How to perform GEMM using CUDNN?

I know CUDNN supports the convolution using GEMM (data rearrange needed though), but is there any way to perform GEMM directly using CUDNN?
Of course, there are cuBLAS or cuTLASS for GEMM, but still want to perform GEMM using CUDNN API.

Hi @MangoDalDalRaccoon ,
Do you mean to perform matrix multiplication using cuDNN ?
cuDNN will call GEMM kernel but that is to do convolution as you already mentioned.
Can you please elaborate on the ask.

Thanks!

Yes thanks for replying.
I mean just gemm. For example, multiply two matrix with shape
a = 2x3
b = 4x3
with matrix b transposed.
I understand that cudnnConvFwd is the wrapper of the optimized gemm function, and I wonder how to call the gemm function directly for my matrix multiplication?

Hi @MangoDalDalRaccoon ,
There are a few options which you may try here:

  • Use a matmul op using the backend API (see the backend API docs for more details)
  • Use a matmul op using the cudnn cpp frontend (see run_matmul_bias_gelu in fusion_sample.cpp for an example.
  • Transform the GEMM problem into a 1x1 convolution, and call cudnn convolution, either through the legacy cudnn API or the backend or frontend API.

Thanks!

Hi @AakankshaS,

I am confused about how to write a matmul using cudnn too.

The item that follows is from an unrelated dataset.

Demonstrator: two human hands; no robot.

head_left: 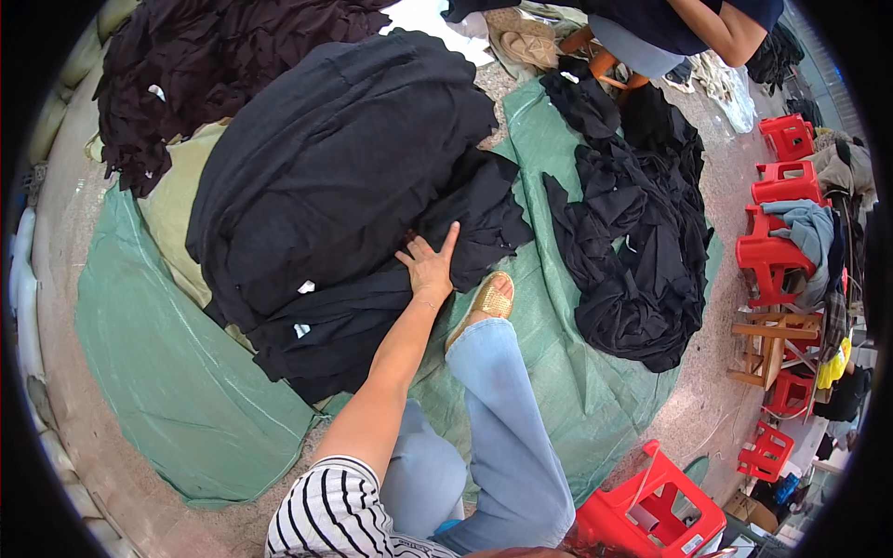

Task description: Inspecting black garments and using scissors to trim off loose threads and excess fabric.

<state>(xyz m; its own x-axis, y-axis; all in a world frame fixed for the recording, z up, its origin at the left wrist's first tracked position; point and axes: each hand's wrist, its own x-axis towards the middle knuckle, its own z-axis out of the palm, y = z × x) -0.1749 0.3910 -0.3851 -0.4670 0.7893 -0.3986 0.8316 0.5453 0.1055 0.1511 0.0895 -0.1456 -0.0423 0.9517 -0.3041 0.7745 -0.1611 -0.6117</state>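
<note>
My left hand (429,268) reaches in from the lower left and lies on black cloth, its thumb stretched out and its other fingers apart. Some fingertips dip into the dark fold between a big rounded heap of black fabric (326,158) and a smaller crumpled black bunch (474,214) on its right. Small white tags (302,330) show on the cloth near the heap's lower edge. Beside the hand is my foot in a gold sandal (493,298). No part of my right hand shows.
Green sheeting (177,372) lies beneath the heaps. Another black pile (642,232) sits to the right, dark brown cloth (205,65) at the upper left. A red stool (651,502) stands near my leg, several more line the right side. Another person (707,28) is at the top.
</note>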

  1. I cannot find any code samples about how to use the backend API to write a matmul. I felt that it is difficult to put descriptors together according to the documents. So could you please provide some materials about using the backend api to write a matmul-like operator?

  2. I write a matmul with the frontend api but I got the message: “Fusion with float inputs is only supported on Ampere or later”. I want to run these codes on the v100 GPU. Is there a way to solve the problem?

Generally, all I want is running a matmul with cudnn on v100. But I have problems on both the frontend and backend api. So I am looking forward to some help.

Thanks!!!